The Government have already acknowledged that Women’s Centres are central to ensuring they can meet the aims of their women’s justice strategy and that the needs of women facing multiple disadvantage cannot be addressed in isolation by different government departments.

Help us spread the word
You can support us:

Send the report to your friends and family
Show support on twitter, by retweeting or using the hashtag #ValueWomensCentres (some suggested tweets below)
Women’s Centres generate a nearly triple return on public investment, by keeping women out of prison and easing demand for other services. Read @WIP_live new report womeninprison.org.uk/news/report-launch-the-value-of-womens-centres

We need sustainable funding for Women’s Centres now #ValueWomensCentres

I support @WIP_live and call for the sustainable funding for Women’s Centres #ValueWomensCentres

Read their new report here: womeninprison.org.uk/news/report-launch-the-value-of-womens-centres

Thank you again for your support
Name1 and Name2, the Campaigns Team

iloveholidays1 · 28/10/2022 01:26

@Quveas I know it's unusual for a volunteer to be able to prove a relationship in an ET, and I can't see how a Girlguiding volunteer would. There are a few examples where a relationship has been demonstrated, eg Maria DeLourdes Armitage v Relate & others, Migrant Advisory Service v Mrs K Chaudri, Murray v Newham Citizens Advice Bureau. Etc. But I'm not here to talk about an ET claim. ET claims are expensive when the other side would undoubtebly have a KC representing them, and you need representation. Yes, of course you can represent yourself at an ET, but cases where you'd win against senior counsel are very few and far between, although Michalak comes to mind.
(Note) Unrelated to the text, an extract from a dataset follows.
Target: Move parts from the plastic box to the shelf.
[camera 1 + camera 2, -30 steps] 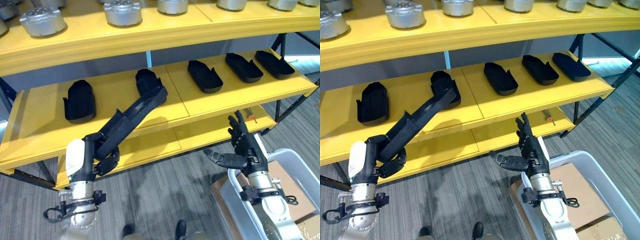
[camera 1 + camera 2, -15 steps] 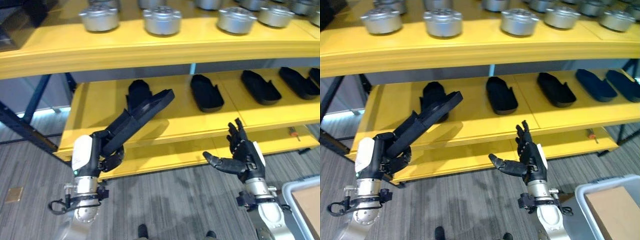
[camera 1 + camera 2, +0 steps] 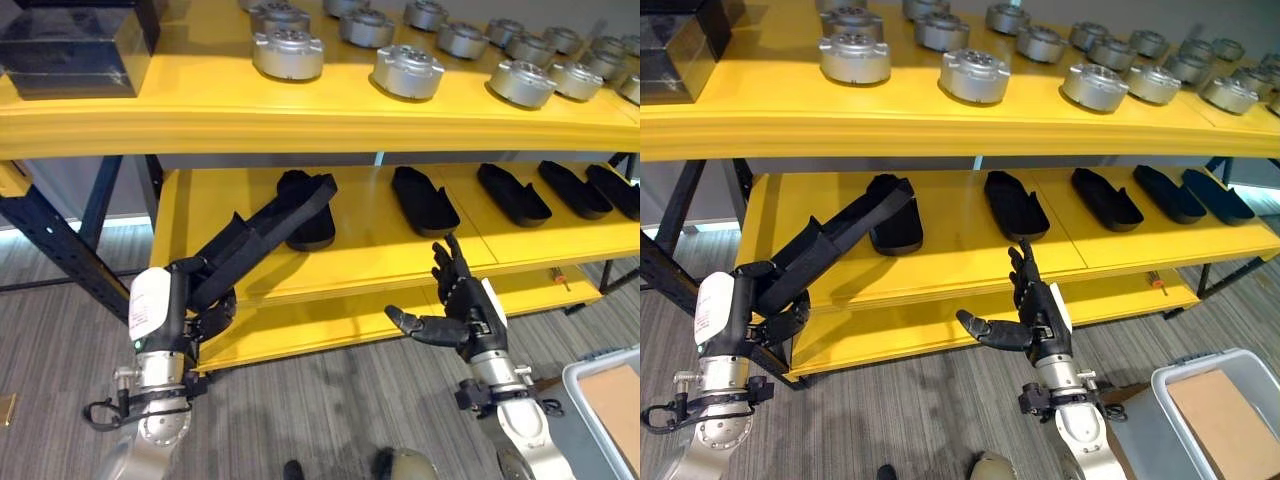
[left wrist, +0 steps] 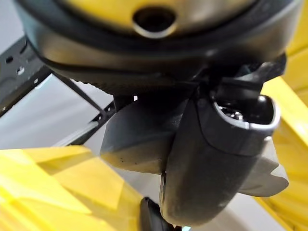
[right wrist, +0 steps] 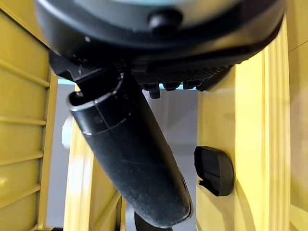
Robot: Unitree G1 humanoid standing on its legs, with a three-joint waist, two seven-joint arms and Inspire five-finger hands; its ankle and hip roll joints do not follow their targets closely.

Legal representation is expensive - I would know, I've done it. The term "constructive dismissal" isn't a particularly technical or legal one, and can be used whilst an ET judge hasn't deemed this true. It just means I've been forced to leave my role against my will because of Girlguiding's conduct.
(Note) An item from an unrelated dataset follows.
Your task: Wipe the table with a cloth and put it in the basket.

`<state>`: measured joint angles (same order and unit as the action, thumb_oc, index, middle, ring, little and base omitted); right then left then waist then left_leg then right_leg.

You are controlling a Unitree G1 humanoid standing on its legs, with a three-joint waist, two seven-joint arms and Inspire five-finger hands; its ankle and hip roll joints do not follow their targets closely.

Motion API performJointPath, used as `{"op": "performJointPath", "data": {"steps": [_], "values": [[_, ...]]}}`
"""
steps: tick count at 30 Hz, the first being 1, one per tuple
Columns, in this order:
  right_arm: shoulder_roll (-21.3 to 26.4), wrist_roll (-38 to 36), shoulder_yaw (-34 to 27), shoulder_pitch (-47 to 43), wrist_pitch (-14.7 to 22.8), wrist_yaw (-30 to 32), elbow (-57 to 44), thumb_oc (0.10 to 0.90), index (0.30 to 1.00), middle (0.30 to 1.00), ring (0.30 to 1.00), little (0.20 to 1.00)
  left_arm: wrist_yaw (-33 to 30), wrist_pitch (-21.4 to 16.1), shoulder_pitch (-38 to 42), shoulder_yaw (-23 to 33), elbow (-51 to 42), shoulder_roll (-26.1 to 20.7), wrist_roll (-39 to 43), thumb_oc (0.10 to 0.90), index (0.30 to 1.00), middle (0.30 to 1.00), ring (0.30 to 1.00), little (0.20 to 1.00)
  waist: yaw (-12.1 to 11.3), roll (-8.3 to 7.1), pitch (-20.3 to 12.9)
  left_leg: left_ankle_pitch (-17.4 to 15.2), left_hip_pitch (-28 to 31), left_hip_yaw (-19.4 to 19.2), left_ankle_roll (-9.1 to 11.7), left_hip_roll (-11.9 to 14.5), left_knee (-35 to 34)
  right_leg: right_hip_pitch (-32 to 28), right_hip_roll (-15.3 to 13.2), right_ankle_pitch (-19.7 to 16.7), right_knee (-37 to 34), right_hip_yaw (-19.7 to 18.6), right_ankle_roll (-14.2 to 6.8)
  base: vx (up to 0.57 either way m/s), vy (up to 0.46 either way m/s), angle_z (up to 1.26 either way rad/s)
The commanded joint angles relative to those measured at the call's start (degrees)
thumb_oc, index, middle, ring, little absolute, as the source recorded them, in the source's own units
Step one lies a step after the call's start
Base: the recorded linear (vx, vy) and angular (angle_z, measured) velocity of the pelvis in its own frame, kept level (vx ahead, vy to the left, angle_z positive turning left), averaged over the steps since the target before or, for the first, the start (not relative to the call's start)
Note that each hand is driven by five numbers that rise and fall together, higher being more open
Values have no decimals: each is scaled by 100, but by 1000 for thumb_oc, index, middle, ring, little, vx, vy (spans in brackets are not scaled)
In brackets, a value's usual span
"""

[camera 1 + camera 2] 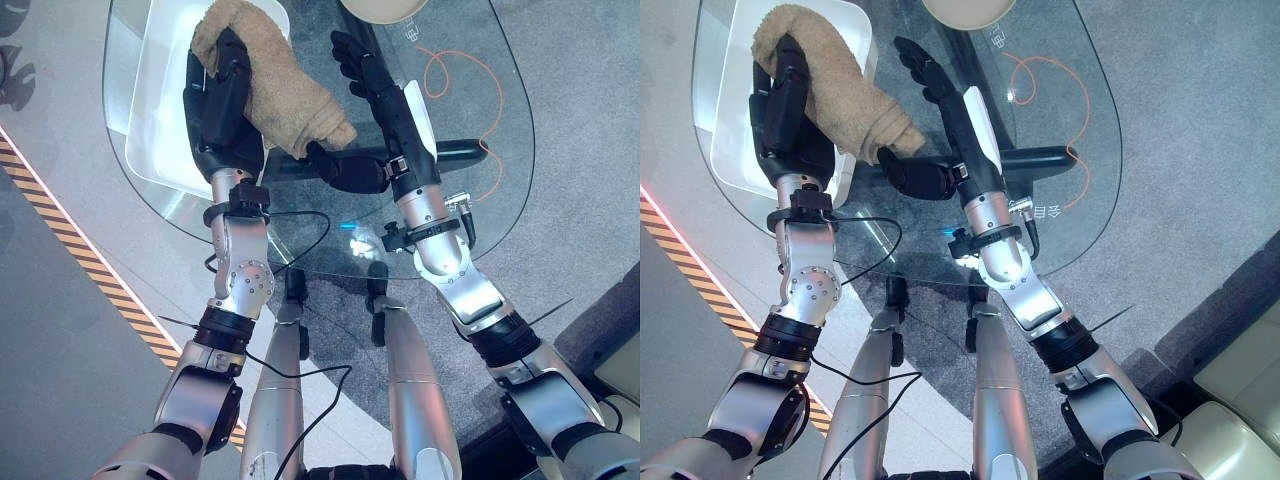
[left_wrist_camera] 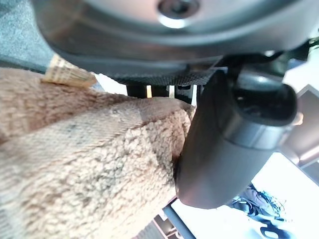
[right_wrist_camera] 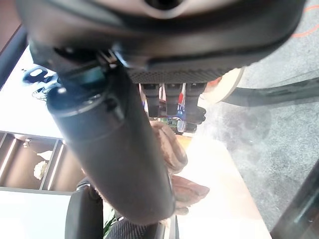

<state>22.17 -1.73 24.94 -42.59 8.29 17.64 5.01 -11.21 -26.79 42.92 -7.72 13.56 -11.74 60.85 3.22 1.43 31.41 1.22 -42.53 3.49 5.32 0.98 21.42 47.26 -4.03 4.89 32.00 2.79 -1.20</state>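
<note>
A white rectangular basket (image 1: 150, 120) is seen at the left of the rounded glass table (image 1: 500, 150). Over its right rim a tan, fleecy cloth (image 1: 275, 85) is held by the left hand (image 1: 222, 95), the fingers curled round it. The nubbly pile (coarse loops, bunched into folds) is shown close only in the left wrist view. Just right, the right hand (image 1: 365, 75) is held over the glass, fingers straight and slightly apart. A round cream-coloured dish (image 1: 385, 10) lies beyond it.

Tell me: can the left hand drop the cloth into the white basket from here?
Probably yes. The left hand grips the cloth directly over the white basket, with nothing visible between them.
</note>
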Motion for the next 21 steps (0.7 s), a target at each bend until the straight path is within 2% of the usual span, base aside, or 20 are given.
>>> {"op": "performJointPath", "data": {"steps": [1,12,21], "values": [[-257,43,-383,-587,686,120,-1036,800,900,900,900,900,68,-838,783,253,-815,-163,-772,100,300,300,300,200,-76,-75,-161,-333,135,-478,-335,-411,158,-403,448,130,-400,47,-20,0,0,0],[-204,213,-444,-537,596,384,-875,800,900,900,900,900,-505,-1077,840,356,-832,-244,-1412,100,300,300,300,200,-70,-72,-161,-335,137,-482,-322,-405,156,-407,442,132,-408,44,-14,0,0,0],[-33,389,-673,-323,760,944,-726,800,900,900,900,900,-1031,-1270,777,517,-749,-437,-1989,100,300,300,300,200,-43,-79,-161,-349,151,-477,-312,-390,155,-416,452,146,-392,30,-23,0,0,0]]}}
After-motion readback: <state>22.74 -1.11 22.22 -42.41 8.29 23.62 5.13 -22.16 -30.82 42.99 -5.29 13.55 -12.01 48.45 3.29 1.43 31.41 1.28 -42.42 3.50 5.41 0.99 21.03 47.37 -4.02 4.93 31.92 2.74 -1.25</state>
@Macaroni1924 my girls can't go because I got an email saying they'd been removed from Girlguiding. I didn't get an explanation. Subject access shows district commissioner instructed them to be removed when I made the complaints.

If the line "constructive dimissal" isn't a preferred one, that's fine, I don't really care what term is used but it seems a useful summary term of what happened.

OP posts:
MindfulBear · 28/10/2022 01:26

I understand you have felt you needed to resign due to their inaction.

Have they barred your children? Or are you saying that where you are it is unsafe for your children to go without you and therefore you need to stop them going?